Notification

×

Iklan

Iklan

Indeks Berita

Iran Membantu Palestina? Begini Kata Mazhar Khan

Jumat, 01 November 2024 | 22:56 WIB Last Updated 2024-11-01T15:56:24Z

TintaSiyasi.id-- Merespons keterlibatan Iran yang dianggap menolong Palestina,Muslim intelektual Inggris, Mazhar Khan, begini penjelasan yang menurutnya  justru muncul perdebatan isu Syiah-Sunni di kalangan kaum Muslim.

“Beberapa perdebatan telah terjadi diantara umat Islam kalangan Syiah dan Sunni di internet karena respon Iran terhadap penjajah Zionis.
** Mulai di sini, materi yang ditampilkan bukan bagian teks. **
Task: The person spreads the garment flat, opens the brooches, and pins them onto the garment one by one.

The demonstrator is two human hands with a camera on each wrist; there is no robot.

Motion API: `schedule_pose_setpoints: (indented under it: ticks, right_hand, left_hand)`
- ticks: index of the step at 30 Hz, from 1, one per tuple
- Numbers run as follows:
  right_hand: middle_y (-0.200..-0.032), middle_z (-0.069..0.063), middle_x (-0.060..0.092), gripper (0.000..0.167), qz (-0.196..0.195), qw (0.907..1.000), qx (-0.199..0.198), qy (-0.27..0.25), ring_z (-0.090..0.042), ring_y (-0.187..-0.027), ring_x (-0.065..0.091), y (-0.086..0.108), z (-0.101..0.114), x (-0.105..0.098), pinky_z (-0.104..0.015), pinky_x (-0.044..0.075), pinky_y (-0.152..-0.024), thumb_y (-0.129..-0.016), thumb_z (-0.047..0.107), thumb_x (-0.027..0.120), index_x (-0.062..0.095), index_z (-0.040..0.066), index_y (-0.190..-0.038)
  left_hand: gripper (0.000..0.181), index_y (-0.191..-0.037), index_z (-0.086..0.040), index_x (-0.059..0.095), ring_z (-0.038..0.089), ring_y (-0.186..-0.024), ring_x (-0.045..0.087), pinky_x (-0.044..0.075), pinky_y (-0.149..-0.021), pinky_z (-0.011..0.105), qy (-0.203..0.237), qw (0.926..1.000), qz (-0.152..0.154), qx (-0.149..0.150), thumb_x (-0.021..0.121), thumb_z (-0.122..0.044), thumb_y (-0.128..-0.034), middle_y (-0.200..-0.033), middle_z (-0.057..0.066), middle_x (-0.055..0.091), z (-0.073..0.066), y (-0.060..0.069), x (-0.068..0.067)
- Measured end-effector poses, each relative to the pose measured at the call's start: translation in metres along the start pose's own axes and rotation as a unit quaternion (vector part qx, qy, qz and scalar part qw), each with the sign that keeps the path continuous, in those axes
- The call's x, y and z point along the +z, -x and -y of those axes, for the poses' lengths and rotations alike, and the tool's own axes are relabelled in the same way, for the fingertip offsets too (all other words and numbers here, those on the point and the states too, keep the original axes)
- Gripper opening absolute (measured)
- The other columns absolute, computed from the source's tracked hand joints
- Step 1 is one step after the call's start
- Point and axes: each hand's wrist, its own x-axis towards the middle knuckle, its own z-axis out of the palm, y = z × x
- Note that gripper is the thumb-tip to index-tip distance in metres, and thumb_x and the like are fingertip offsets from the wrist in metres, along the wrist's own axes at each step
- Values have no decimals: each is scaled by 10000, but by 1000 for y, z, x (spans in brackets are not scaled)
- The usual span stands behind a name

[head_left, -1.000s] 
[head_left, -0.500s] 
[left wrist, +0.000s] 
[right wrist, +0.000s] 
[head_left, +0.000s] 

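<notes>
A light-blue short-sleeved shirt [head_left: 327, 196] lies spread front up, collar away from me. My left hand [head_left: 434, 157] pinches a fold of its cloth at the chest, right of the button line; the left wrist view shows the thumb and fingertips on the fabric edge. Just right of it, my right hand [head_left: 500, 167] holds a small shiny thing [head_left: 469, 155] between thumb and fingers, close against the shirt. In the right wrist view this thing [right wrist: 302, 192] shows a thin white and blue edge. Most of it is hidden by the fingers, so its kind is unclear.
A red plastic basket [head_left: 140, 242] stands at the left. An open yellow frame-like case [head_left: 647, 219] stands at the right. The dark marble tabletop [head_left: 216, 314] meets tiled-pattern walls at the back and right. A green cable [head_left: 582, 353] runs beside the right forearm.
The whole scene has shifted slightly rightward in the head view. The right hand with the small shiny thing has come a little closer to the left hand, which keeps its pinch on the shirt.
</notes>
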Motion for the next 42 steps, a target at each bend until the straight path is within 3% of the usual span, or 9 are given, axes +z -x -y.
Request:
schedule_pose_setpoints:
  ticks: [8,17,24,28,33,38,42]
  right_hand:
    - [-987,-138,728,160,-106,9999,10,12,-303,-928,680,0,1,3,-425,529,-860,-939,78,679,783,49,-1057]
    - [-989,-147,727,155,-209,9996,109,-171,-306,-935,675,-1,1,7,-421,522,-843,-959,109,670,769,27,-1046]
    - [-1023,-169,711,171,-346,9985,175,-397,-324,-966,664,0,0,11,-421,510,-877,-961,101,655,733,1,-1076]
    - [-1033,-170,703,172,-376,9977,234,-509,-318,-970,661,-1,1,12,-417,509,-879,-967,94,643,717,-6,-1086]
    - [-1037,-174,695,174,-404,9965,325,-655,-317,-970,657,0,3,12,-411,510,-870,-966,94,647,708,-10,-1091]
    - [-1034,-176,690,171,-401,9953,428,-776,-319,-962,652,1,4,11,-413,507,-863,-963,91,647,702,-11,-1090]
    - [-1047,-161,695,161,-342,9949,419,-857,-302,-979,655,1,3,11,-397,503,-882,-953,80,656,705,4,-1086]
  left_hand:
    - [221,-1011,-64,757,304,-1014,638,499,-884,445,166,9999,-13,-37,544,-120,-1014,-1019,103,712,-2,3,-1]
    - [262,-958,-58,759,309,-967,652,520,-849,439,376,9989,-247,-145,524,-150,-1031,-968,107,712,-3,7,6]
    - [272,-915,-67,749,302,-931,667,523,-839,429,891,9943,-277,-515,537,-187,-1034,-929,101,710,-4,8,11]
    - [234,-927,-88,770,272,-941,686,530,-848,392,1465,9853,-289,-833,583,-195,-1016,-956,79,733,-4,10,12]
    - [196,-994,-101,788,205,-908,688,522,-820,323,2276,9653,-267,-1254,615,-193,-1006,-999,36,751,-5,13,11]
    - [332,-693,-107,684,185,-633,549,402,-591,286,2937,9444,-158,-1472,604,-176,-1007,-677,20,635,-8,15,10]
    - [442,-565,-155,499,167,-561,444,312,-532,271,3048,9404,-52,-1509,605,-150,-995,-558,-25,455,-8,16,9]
Jadi, Iran akhirnya membantu Palestina,” ujarnya dalam akun YouTube Let’s Take a Look, dengan judul Is Iran Helping Palestine? Senin, 7 Oktober 2024. 

Ia menuturkan,  dalam merespon pembunuhan pimpinan Hizbullah, dan invasi yang terjadi baru-baru ini di Selatan Lebanon, Iran memang telah membalas dengan menjatuhkan peluru ke tanah Zionis penjajah.

“Zionis penjajah sedang mencoba bermain dari bawah, sedangkan Iran mencoba bermain dari atas.  Jadi, inilah haisl dalam perdebatan dan argumentasi diantara Muslim. Sunni mengatakan tidak seharusnya mendukung Syiah dan saatnya kita bersatu dan berpadu untuk Palestina,” lanjutnya. 

Akan tetapi, poin yang penting pertama untuk dipahami dalam isu keterlibatan Iran  adalah bukanlah persoalan isu Syiah dan Sunni.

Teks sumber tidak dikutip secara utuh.